WHAT IS EXPECTED >>
What you return must match the listing below character for character, minus any pictures.

─── DATA FOR PROCESSING

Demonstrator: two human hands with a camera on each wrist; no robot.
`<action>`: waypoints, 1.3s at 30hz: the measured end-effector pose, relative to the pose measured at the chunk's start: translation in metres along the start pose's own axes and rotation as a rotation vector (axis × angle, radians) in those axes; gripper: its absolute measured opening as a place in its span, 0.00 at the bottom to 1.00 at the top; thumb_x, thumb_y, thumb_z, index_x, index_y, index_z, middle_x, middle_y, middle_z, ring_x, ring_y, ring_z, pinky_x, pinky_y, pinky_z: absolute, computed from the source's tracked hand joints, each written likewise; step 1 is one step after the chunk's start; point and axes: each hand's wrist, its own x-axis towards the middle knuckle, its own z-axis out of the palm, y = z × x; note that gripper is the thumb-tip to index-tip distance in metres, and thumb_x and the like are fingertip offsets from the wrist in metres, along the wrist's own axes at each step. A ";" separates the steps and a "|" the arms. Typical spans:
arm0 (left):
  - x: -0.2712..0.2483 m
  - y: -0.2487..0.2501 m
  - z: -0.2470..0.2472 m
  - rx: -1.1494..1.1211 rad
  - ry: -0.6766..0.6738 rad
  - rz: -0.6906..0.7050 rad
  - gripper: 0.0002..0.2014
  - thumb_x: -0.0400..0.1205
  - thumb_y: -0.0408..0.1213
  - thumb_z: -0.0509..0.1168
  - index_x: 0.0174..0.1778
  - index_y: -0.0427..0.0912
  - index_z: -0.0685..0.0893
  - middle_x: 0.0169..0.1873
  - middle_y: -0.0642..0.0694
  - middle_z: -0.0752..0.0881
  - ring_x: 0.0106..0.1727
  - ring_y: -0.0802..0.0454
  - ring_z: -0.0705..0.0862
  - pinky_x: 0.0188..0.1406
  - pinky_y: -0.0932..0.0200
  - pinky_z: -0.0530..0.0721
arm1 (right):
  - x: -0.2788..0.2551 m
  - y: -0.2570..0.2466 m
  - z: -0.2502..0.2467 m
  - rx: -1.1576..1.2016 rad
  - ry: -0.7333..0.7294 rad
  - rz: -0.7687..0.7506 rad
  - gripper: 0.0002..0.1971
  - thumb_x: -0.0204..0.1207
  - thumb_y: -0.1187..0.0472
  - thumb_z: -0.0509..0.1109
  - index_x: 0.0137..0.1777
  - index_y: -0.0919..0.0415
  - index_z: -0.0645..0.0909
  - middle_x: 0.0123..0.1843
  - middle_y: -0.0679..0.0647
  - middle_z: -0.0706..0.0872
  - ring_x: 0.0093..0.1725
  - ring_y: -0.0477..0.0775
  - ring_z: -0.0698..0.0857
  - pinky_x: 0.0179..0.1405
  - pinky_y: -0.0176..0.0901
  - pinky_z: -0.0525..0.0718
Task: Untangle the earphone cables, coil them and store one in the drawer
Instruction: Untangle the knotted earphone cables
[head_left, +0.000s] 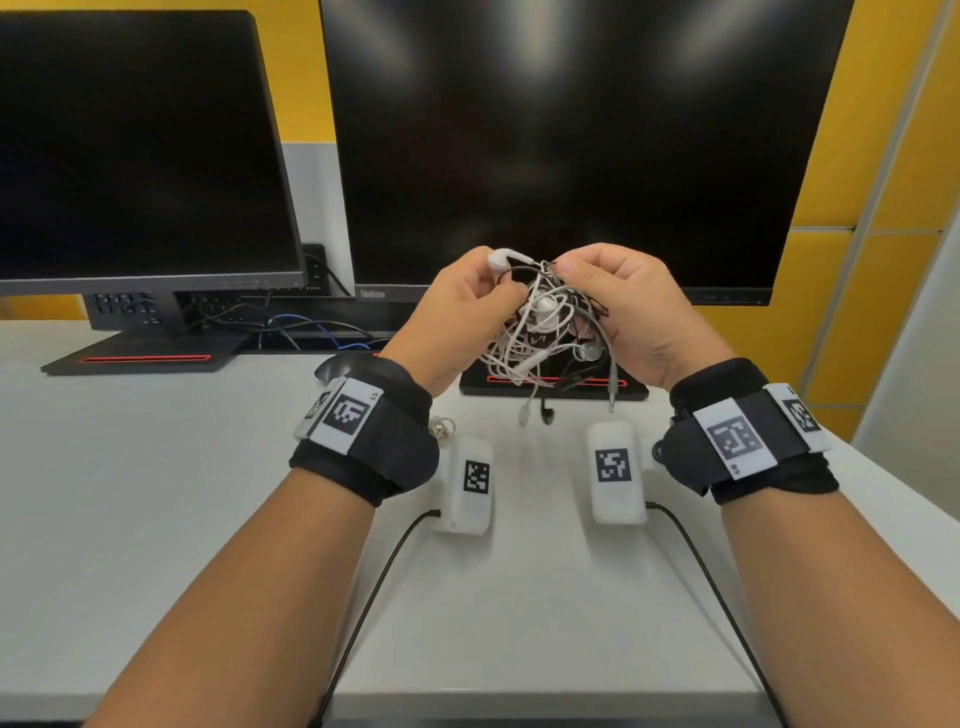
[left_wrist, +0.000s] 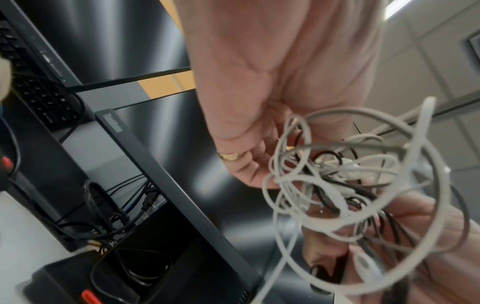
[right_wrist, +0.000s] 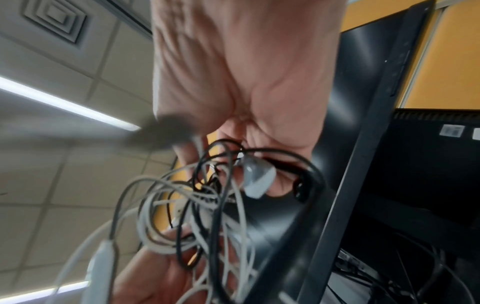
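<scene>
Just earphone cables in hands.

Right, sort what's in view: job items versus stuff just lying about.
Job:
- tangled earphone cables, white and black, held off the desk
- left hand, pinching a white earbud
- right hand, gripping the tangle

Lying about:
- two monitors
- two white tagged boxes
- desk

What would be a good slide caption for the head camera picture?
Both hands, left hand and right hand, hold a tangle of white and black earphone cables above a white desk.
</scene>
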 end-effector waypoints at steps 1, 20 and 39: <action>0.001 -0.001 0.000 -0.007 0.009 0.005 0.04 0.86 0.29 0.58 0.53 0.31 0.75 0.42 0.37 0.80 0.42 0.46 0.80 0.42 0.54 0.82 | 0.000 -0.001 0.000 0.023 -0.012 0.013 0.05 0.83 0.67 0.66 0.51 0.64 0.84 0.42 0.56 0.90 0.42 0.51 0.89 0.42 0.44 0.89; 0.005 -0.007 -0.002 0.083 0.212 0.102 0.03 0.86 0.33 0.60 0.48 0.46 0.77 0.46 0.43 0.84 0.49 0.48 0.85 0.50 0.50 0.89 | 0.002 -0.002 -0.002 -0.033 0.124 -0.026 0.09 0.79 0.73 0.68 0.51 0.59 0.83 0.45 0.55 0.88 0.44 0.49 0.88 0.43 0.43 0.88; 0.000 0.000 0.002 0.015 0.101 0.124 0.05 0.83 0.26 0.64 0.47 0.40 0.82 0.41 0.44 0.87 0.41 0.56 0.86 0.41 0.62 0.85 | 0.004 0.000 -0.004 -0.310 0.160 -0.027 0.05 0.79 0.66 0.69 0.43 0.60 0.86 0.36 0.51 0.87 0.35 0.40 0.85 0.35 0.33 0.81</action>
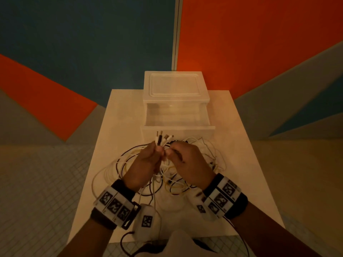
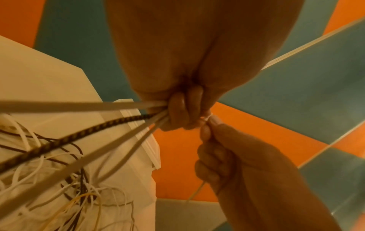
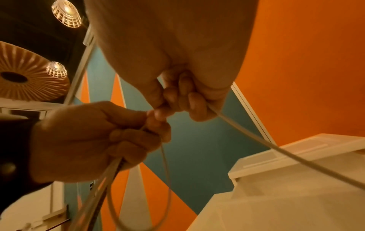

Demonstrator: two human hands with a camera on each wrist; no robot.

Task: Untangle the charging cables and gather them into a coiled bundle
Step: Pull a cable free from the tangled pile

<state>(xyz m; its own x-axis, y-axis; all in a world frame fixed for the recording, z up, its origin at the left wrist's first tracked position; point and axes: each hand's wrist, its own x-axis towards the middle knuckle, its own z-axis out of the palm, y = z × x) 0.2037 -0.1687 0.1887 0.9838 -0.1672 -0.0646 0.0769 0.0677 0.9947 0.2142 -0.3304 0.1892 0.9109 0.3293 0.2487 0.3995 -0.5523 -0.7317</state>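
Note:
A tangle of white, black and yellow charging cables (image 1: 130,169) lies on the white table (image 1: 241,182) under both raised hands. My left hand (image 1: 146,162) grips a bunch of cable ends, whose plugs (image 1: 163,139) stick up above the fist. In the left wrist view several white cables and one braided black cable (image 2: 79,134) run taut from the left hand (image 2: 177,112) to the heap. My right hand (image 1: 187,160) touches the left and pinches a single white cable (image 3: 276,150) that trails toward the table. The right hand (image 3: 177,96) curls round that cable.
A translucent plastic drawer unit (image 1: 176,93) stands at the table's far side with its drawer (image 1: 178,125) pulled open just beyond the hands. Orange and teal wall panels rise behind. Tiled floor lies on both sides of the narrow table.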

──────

RESPONSE >>
Demonstrator: two human hands with a camera on each wrist; no robot.
`<action>`: waypoints, 1.3s at 30hz: the measured end-effector pose, relative to the pose measured at the chunk's start: translation in metres along the start pose's own axes and rotation as a rotation vector (axis × angle, radians) in those axes; gripper: its absolute measured opening as a place in its span, 0.00 at the bottom to 1.00 at the top; thumb_x, thumb_y, thumb_z, index_x, index_y, index_z, middle_x, middle_y, middle_z, ring_x, ring_y, ring_z, pinky_x, pinky_y, pinky_z: absolute, computed from the source's tracked hand joints, each written likewise; step 1 is one step after the chunk's start; point and axes: each hand's wrist, its own x-axis towards the middle knuckle, its own z-axis out of the palm, y = z × x; note that gripper is the thumb-tip to index-tip distance in metres, and thumb_x and the like are fingertip offsets from the wrist in metres, along the wrist's own axes at each step. A ";" separates the steps and a "|" the arms. Typical spans:
arm0 (left):
  - x: -0.2712..0.2483 m
  - y: -0.2487..0.2501 m
  - z: -0.2470..0.2472 m
  - rx: -1.1494..1.1211 rad
  - ry: -0.6766..0.6738 rad
  - rz: -0.6906..0.7050 rad
  - gripper: 0.0002..0.2014
  - thumb_x: -0.0400..0.1205
  - thumb_y: -0.0408..0.1213
  - thumb_z: -0.0509..0.1168
  - index_x: 0.0174..0.1778
  - index_y: -0.0427..0.0912
  - index_z: -0.0685..0.0893
  - middle_x: 0.0169..0.1873
  - middle_y: -0.0642..0.0694
  - middle_z: -0.0752..0.0881
  - ring_x: 0.0106..0.1727
  - ring_y: -0.0802..0.0454
  - ring_z: -0.0705..0.0862
  - pinky_x: 0.0188..0.1406
  - pinky_y: -0.0932..0.0200
  - pinky_z: -0.0530..0.0721
arm1 (right):
  - x: -0.2788..0.2551 m
  - y: -0.2570..0.2466 m
  - z: -0.2502..0.2467 m
  - rx: -1.1576..1.2016 rad
  - ry: -0.7333..0.7294 rad
  - rz: -0.7687..0.7506 rad
  - gripper: 0.0002..0.1971
  - thumb_x: -0.0204..0.1207
  - thumb_y: -0.1187..0.0472
  - thumb_z: -0.0509..0.1109
  - index_x: 0.0137..0.1777
  - index_y: -0.0919..0.0415
  - index_z: -0.0645..0.0909
  - middle_x: 0.0123..0.1843
  - middle_y: -0.0679..0.0647
  - middle_z: -0.0706..0.0872
  - ring_x: 0.0093..0.1725
  - ring_y: -0.0477..0.0775
  - ring_z: -0.0698..0.0857
  - pinky_x: 0.0179..0.1405
  - pinky_y: -0.0176..0.0901
  - pinky_z: -0.0525..0.0718
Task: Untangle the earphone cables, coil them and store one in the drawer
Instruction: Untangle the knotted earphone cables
[head_left, +0.000s] 
[left_wrist, +0.000s] 
[right_wrist, +0.000s] 
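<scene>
Just earphone cables in hands.

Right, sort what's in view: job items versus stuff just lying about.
Job:
- tangled earphone cables, white and black, held off the desk
- left hand, pinching a white earbud
- right hand, gripping the tangle

Lying about:
- two monitors
- two white tagged boxes
- desk

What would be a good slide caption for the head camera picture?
Both hands, left hand and right hand, hold a tangle of white and black earphone cables above a white desk.
</scene>
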 end-effector waypoints at steps 1, 20 and 39: <action>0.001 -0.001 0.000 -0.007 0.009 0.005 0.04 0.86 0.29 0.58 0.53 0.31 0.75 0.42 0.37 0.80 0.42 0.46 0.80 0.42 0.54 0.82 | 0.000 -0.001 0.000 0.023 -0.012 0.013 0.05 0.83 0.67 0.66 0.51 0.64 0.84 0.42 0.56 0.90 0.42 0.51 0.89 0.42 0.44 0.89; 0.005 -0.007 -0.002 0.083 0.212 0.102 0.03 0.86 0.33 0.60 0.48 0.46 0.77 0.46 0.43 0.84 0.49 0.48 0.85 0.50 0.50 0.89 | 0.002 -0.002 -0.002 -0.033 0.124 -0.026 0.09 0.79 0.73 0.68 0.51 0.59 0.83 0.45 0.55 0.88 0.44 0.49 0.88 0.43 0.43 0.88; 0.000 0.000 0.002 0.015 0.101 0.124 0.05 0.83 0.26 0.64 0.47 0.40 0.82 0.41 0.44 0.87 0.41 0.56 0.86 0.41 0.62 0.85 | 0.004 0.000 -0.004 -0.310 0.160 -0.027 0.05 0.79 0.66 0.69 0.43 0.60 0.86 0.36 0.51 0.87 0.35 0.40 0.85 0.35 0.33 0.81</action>

Demonstrator: two human hands with a camera on each wrist; no robot.

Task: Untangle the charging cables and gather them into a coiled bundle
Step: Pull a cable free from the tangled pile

<state>(xyz m; its own x-axis, y-axis; all in a world frame fixed for the recording, z up, its origin at the left wrist's first tracked position; point and axes: each hand's wrist, its own x-axis towards the middle knuckle, its own z-axis out of the palm, y = z × x) 0.2037 -0.1687 0.1887 0.9838 -0.1672 -0.0646 0.0769 0.0677 0.9947 0.2142 -0.3304 0.1892 0.9109 0.3293 0.2487 0.3995 -0.5523 -0.7317</state>
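Note:
A tangle of white, black and yellow charging cables (image 1: 130,169) lies on the white table (image 1: 241,182) under both raised hands. My left hand (image 1: 146,162) grips a bunch of cable ends, whose plugs (image 1: 163,139) stick up above the fist. In the left wrist view several white cables and one braided black cable (image 2: 79,134) run taut from the left hand (image 2: 177,112) to the heap. My right hand (image 1: 187,160) touches the left and pinches a single white cable (image 3: 276,150) that trails toward the table. The right hand (image 3: 177,96) curls round that cable.
A translucent plastic drawer unit (image 1: 176,93) stands at the table's far side with its drawer (image 1: 178,125) pulled open just beyond the hands. Orange and teal wall panels rise behind. Tiled floor lies on both sides of the narrow table.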

The exercise is complete as it stands.